◆ THE PROBLEM
In your copy, include every line of the listing below exactly but none of the pictures.

◆ EXERCISE DATA
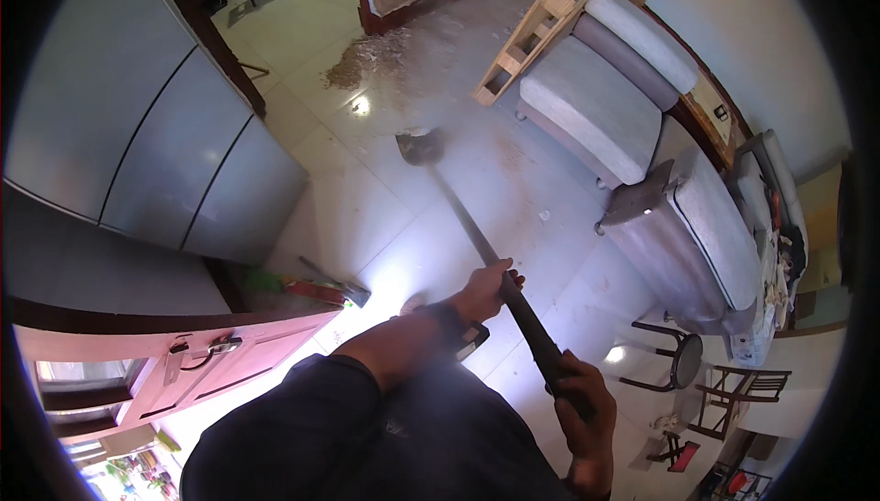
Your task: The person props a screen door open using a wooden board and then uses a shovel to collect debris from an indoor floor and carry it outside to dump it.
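Ahead on the pale tiled floor [367, 217], the long dark-handled broom [458, 212] slants up-left from both hands; left hand [486, 290] grips mid-handle, nearer the head, right hand [582, 405] clamps the end.

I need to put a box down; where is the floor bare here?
Bare tile lies between the grey cabinet doors and the long dark broom handle. Another patch runs from the handle to the grey cushioned sofa. Crowded: dirt pile ahead, dark stools at right.
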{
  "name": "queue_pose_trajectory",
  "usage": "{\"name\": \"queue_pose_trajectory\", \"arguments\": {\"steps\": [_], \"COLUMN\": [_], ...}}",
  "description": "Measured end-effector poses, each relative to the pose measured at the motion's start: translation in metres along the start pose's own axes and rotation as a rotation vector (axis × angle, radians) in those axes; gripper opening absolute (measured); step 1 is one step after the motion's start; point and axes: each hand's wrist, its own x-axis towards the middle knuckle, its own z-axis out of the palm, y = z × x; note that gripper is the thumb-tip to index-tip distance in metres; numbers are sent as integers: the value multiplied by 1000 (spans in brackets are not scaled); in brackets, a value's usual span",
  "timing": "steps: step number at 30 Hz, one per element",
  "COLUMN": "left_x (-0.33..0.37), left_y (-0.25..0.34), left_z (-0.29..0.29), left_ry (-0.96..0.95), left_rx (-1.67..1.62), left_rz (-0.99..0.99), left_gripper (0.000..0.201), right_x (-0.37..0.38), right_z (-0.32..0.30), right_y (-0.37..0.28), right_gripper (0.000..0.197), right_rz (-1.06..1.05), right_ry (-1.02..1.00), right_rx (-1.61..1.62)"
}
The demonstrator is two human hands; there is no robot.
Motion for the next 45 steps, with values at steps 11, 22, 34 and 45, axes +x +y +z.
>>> {"name": "queue_pose_trajectory", "arguments": {"steps": [11,22,34,45], "left_x": [-13,-68,-153,-135], "left_y": [80,189,61,4], "left_z": [-10,-215,-235,-180], "left_ry": [-375,96,741,707], "left_rx": [324,326,412,-463], "left_rz": [-44,337,611,830], "left_gripper": [40,40,39,44], "right_x": [145,342,482,637], "right_z": [58,101,65,122], "right_y": [49,56,29,90], "right_gripper": [44,40,46,31], "right_rz": [306,375,302,30], "right_ry": [-12,-70,-314,-412], "right_rx": [278,510,100,26]}}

◆ OUTPUT OF THE EXERCISE
Your task: The person props a screen door open using a wooden board and then uses a shovel to collect debris from an indoor floor and carry it outside to dump it.
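Ahead on the pale tiled floor [367, 217], the long dark-handled broom [458, 212] slants up-left from both hands; left hand [486, 290] grips mid-handle, nearer the head, right hand [582, 405] clamps the end.

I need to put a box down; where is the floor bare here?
Bare tile lies between the grey cabinet doors and the long dark broom handle. Another patch runs from the handle to the grey cushioned sofa. Crowded: dirt pile ahead, dark stools at right.
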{
  "name": "queue_pose_trajectory",
  "usage": "{\"name\": \"queue_pose_trajectory\", \"arguments\": {\"steps\": [_], \"COLUMN\": [_], ...}}",
  "description": "Measured end-effector poses, each relative to the pose measured at the motion's start: translation in metres along the start pose's own axes and rotation as a rotation vector (axis × angle, radians) in those axes; gripper opening absolute (measured); step 1 is one step after the motion's start; point and axes: each hand's wrist, its own x-axis towards the middle knuckle, its own z-axis out of the palm, y = z × x; note that gripper is the thumb-tip to index-tip distance in metres; numbers are sent as integers: the value multiplied by 1000 (spans in brackets are not scaled); in brackets, a value's usual span",
  "timing": "steps: step number at 30 Hz, one per element",
  "COLUMN": "left_x (-0.33..0.37), left_y (-0.25..0.34), left_z (-0.29..0.29), left_ry (-0.96..0.95), left_rx (-1.67..1.62), left_rz (-0.99..0.99), left_gripper (0.000..0.201), right_x (-0.37..0.38), right_z (-0.32..0.30), right_y (-0.37..0.28), right_gripper (0.000..0.197), right_rz (-1.06..1.05), right_ry (-1.02..1.00), right_rx (-1.61..1.62)"
}
The demonstrator is two human hands; there is no robot.
Motion for the next 45 steps, with values at steps 11, 22, 34 and 45, axes +x +y +z.
>>> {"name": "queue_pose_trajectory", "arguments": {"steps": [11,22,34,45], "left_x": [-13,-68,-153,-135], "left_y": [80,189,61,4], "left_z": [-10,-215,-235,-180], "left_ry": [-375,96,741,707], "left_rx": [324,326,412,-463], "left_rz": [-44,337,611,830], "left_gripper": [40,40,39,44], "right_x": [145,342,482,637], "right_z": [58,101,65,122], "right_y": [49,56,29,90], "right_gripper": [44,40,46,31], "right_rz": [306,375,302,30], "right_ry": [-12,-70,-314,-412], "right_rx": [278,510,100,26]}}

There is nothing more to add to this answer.